Showing posts with label Sally Andrew. Show all posts
Showing posts with label Sally Andrew. Show all posts

Monday, March 27, 2017

I Shape My Protagonist, and She Shapes Me: Guest post by Sally Andrew

Sally Andrew is the author of the new Tannie (‘Auntie’) Maria mystery series. Recipes for Love and Murder is followed by The Satanic Mechanic (available from Ecco, HarperCollins in the USA). Sally lives in a mudbrick house on a nature reserve in the Klein Karoo, South Africa, with her artist partner and other wildlife, including a secretive leopard. Her background is in adult education and political and environmental activism. Her Tannie Maria books are being published in fourteen languages by twenty-one publishers internationally. www.sallyandrew.com Twitter: @TannieSall

Sally Andrew:
I Shape My Protagonist, and She Shapes Me

We create our fictional characters, but what writers don’t always tell you is that our characters start to shape us. And I’m not just talking about the weight I put on testing Maria’s recipes.
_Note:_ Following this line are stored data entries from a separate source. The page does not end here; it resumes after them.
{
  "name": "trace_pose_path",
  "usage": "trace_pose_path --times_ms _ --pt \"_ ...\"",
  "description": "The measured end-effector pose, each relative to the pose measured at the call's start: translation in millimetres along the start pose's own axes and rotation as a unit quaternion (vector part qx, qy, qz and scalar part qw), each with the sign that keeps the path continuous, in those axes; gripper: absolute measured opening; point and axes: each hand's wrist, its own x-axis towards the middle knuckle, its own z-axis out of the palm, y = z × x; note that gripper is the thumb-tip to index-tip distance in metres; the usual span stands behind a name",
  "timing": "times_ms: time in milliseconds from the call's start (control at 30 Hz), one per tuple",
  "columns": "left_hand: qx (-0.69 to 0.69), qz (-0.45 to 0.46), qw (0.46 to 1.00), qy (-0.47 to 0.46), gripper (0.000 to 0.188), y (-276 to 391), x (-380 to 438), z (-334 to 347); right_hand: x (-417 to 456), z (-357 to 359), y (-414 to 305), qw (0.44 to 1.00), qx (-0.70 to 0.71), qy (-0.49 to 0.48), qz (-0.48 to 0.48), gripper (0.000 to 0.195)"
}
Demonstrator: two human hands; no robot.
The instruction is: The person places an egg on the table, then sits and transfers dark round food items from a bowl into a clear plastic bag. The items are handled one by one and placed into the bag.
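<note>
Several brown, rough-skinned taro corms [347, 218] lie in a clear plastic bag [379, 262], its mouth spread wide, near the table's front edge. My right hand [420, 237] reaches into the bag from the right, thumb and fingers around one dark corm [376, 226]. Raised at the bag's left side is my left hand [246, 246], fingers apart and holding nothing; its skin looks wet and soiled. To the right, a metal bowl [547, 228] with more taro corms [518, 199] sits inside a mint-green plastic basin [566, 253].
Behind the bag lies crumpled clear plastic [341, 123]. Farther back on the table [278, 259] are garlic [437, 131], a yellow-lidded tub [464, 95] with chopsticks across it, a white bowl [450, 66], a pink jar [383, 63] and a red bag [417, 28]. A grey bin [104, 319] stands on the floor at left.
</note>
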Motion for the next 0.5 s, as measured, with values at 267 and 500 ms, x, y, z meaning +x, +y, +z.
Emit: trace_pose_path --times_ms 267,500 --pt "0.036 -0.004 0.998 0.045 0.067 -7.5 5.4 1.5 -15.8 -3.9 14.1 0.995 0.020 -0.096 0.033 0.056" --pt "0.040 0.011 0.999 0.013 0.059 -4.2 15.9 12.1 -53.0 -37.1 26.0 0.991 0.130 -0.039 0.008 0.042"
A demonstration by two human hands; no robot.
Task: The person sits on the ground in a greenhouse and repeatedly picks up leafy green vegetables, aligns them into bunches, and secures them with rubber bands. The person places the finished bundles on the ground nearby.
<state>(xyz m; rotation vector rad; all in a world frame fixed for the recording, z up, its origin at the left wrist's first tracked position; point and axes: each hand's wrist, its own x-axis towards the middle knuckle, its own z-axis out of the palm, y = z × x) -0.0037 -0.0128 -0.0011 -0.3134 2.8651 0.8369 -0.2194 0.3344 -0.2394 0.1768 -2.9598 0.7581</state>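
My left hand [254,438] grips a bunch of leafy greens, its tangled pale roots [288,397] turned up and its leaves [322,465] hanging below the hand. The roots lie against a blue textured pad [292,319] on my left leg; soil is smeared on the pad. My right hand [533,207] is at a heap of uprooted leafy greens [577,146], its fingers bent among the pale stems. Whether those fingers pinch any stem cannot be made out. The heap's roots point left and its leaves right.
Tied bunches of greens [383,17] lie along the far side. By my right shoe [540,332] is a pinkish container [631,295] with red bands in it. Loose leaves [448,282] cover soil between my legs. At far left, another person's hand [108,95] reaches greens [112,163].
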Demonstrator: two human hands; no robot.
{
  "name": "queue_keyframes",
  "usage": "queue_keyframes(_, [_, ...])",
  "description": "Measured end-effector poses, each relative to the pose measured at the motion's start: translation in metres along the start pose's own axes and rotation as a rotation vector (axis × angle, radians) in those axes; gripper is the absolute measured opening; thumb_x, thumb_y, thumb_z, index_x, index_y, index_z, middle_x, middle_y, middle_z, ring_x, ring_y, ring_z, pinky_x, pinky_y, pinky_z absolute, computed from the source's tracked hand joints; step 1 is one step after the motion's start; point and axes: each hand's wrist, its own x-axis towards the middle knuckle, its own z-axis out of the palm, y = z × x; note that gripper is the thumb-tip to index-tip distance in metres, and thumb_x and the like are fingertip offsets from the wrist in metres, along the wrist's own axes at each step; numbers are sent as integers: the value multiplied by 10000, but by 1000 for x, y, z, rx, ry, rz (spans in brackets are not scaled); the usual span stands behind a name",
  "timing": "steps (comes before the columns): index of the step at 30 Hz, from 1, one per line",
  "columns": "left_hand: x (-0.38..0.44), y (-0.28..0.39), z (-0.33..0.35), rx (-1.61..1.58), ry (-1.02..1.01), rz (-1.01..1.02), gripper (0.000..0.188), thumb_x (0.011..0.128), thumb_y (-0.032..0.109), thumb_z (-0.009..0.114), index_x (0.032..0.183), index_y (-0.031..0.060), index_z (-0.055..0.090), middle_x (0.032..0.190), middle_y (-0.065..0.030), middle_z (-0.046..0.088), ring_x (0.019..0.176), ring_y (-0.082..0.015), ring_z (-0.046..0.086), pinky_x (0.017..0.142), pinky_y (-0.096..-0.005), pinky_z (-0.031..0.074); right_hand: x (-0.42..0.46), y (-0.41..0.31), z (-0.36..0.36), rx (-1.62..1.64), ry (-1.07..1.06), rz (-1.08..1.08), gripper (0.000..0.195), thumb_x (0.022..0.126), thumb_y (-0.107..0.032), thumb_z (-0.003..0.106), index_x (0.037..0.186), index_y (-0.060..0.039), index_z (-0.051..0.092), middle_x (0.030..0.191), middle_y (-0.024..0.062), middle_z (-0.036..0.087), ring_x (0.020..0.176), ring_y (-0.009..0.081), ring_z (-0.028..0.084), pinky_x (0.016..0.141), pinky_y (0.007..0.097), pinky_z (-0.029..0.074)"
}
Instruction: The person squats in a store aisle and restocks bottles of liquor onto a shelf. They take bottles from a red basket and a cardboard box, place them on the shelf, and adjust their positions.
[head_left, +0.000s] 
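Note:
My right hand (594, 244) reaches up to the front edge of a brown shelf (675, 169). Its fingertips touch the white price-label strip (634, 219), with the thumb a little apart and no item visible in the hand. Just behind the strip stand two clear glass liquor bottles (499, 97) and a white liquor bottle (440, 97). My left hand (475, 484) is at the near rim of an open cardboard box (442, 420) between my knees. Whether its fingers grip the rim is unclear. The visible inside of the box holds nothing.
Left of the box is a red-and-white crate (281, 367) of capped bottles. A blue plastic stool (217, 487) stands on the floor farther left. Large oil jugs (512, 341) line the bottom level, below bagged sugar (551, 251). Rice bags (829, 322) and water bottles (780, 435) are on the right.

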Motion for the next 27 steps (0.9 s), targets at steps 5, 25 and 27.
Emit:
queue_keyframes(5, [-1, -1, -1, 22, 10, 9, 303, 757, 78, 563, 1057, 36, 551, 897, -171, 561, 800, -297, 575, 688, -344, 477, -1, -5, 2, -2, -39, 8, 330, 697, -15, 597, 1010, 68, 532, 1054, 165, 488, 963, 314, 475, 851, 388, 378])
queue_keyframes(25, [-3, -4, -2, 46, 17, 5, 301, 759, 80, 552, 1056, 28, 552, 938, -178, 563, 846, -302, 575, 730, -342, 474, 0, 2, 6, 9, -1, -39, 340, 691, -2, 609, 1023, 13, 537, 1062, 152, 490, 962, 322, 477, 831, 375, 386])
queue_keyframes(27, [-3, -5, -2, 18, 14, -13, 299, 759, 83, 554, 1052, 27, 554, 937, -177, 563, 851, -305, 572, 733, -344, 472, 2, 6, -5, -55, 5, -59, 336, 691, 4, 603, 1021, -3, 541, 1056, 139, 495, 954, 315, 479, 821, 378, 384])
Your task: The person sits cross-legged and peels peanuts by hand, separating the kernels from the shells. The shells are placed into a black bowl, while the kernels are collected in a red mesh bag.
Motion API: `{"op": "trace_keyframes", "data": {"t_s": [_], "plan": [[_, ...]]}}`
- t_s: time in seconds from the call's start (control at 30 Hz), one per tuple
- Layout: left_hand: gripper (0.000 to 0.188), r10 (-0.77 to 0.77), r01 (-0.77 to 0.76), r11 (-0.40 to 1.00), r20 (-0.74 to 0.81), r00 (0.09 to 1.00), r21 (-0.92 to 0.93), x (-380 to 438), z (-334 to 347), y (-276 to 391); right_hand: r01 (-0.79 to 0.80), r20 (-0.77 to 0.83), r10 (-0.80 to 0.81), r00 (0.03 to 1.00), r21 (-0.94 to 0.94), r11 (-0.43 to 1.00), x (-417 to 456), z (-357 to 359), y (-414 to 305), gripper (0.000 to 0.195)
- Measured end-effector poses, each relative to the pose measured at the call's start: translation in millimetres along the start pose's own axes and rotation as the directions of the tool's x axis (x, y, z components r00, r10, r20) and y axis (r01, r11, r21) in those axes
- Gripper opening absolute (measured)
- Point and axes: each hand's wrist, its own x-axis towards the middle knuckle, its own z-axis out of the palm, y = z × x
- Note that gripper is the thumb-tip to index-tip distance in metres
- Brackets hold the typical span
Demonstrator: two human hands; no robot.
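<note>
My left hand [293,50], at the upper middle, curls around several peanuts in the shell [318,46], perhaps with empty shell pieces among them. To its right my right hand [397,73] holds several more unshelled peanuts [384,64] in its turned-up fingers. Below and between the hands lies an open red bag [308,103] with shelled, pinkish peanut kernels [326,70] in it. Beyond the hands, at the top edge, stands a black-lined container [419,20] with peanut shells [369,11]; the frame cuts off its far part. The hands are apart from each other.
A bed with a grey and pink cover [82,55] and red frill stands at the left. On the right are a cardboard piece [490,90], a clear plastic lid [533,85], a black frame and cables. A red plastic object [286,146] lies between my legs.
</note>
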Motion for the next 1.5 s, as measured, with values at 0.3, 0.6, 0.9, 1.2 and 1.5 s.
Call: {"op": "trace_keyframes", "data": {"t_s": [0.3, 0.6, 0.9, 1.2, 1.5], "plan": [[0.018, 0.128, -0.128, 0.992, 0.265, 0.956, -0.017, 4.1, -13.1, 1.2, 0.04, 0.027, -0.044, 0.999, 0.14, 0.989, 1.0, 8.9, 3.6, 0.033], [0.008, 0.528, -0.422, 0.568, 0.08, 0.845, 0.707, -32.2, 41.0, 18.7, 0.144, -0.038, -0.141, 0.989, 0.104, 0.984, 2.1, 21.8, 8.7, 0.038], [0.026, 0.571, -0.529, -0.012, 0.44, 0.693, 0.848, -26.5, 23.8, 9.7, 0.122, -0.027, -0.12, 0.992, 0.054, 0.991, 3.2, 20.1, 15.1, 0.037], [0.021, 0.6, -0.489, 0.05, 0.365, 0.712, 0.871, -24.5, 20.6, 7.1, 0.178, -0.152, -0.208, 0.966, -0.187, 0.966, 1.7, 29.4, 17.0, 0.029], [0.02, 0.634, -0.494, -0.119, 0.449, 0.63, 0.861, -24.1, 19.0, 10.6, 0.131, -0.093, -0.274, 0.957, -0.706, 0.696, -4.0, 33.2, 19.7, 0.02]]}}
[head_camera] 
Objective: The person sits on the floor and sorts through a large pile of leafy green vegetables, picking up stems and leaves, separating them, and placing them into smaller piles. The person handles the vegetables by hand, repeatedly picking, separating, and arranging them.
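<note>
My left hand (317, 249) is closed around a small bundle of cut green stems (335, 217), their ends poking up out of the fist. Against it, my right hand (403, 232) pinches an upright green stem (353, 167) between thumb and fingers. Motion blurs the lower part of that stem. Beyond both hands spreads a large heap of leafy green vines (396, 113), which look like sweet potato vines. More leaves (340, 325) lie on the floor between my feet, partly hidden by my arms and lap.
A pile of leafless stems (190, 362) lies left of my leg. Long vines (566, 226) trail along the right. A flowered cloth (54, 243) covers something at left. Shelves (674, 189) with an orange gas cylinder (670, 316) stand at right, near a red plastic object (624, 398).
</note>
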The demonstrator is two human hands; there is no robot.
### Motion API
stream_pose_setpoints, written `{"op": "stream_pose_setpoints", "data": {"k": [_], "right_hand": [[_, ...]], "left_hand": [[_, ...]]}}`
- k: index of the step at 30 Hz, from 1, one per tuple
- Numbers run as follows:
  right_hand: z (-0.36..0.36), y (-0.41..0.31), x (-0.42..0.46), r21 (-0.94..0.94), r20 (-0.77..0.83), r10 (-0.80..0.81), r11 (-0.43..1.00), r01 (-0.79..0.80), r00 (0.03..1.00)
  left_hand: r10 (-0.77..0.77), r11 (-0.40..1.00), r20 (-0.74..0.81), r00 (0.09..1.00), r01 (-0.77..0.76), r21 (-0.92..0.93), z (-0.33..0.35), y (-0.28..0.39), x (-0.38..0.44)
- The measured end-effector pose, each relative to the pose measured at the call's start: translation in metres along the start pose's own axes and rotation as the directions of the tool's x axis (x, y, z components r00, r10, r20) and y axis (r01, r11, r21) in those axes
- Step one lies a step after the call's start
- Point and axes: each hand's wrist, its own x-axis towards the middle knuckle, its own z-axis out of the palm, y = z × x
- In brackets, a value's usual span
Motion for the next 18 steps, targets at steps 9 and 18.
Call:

My protagonist in the Tannie (‘Auntie’) Maria mystery series is a fifty-something, plump, Afrikaans agony-aunt for the Klein Karoo Gazette. She lives in the small town of Ladismith, South Africa, was abused by her late husband and is obsessed with food (she gives recipes as a main ingredient of her agony-aunt response, and uses food to entice clues from suspects). Along with her co-worker, Jessie the kick-ass investigative journalist, she gets drawn into a murder mystery.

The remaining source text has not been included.